§ What is needed
Within the data that follows, how many lines carry the string "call"? Give the number alone.

Start of Data section

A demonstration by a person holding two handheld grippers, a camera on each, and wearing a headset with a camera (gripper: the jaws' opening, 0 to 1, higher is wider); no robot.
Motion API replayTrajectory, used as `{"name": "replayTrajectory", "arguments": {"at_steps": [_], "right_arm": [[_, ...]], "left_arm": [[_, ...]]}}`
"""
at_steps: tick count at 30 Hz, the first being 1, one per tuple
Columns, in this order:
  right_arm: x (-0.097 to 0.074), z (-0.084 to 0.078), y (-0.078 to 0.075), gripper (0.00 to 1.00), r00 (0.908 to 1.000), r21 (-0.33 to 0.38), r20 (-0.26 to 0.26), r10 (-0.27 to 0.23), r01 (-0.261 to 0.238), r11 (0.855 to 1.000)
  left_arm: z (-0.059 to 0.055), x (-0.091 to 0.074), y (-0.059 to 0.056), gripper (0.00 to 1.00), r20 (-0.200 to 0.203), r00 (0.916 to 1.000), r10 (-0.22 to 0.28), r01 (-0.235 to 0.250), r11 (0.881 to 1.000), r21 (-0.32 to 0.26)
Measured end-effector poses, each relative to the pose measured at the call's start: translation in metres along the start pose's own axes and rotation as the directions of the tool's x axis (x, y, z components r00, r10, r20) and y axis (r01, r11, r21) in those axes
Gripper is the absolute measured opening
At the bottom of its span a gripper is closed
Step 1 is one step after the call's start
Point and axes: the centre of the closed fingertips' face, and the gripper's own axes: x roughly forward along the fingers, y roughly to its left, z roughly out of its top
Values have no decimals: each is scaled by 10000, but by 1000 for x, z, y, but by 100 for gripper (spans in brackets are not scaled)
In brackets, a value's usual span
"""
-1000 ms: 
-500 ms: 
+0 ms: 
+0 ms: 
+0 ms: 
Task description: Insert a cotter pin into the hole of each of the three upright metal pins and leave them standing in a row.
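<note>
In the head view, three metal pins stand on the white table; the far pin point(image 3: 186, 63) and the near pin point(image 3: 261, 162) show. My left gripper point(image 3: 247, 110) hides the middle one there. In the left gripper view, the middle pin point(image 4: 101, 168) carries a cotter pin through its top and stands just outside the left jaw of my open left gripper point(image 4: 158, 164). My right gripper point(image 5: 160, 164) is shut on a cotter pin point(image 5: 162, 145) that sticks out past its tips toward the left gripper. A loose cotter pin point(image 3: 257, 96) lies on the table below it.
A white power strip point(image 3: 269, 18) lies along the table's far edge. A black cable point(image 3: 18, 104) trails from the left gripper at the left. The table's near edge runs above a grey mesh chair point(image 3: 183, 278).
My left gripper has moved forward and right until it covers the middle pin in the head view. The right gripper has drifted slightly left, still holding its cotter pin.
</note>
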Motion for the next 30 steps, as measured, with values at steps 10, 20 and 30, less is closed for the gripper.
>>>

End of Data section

§ Answer for this exercise
2